All of the data below is to be returned unaltered.
(DATA BLOCK Opens)
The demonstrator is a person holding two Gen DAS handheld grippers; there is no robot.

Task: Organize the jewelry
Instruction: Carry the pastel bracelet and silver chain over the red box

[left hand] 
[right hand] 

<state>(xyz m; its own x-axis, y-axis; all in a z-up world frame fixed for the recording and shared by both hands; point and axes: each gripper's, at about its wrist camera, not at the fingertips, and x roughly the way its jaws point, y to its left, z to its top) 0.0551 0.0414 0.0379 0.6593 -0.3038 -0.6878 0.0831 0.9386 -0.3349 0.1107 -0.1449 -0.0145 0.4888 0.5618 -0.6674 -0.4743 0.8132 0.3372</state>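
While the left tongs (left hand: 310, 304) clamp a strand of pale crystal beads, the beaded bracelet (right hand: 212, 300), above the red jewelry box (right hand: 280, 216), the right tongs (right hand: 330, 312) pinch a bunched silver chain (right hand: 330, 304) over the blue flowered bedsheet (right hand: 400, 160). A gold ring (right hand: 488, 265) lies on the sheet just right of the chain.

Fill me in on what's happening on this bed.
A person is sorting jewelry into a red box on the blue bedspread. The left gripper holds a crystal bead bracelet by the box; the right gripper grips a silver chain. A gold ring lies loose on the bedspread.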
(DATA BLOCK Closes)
* [ANSWER SPACE]:
The demonstrator is a person holding two Gen DAS handheld grippers; there is no robot.

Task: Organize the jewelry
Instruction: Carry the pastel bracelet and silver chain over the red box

[left hand] 
[right hand] 

<state>(xyz m; its own x-axis, y-axis; all in a z-up world frame fixed for the recording and shared by both hands; point and axes: each gripper's, at about its wrist camera, not at the fingertips, and x roughly the way its jaws point, y to its left, z to its top) 0.0551 0.0414 0.0379 0.6593 -0.3038 -0.6878 0.0831 0.9386 -0.3349 0.1107 -0.1449 -0.0145 0.4888 0.5618 -0.6674 -0.4743 0.8132 0.3372</state>
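While the left tongs (left hand: 310, 304) clamp a strand of pale crystal beads, the beaded bracelet (right hand: 212, 300), above the red jewelry box (right hand: 280, 216), the right tongs (right hand: 330, 312) pinch a bunched silver chain (right hand: 330, 304) over the blue flowered bedsheet (right hand: 400, 160). A gold ring (right hand: 488, 265) lies on the sheet just right of the chain.

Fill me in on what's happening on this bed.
A person is sorting jewelry into a red box on the blue bedspread. The left gripper holds a crystal bead bracelet by the box; the right gripper grips a silver chain. A gold ring lies loose on the bedspread.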

That's the full output for the exercise.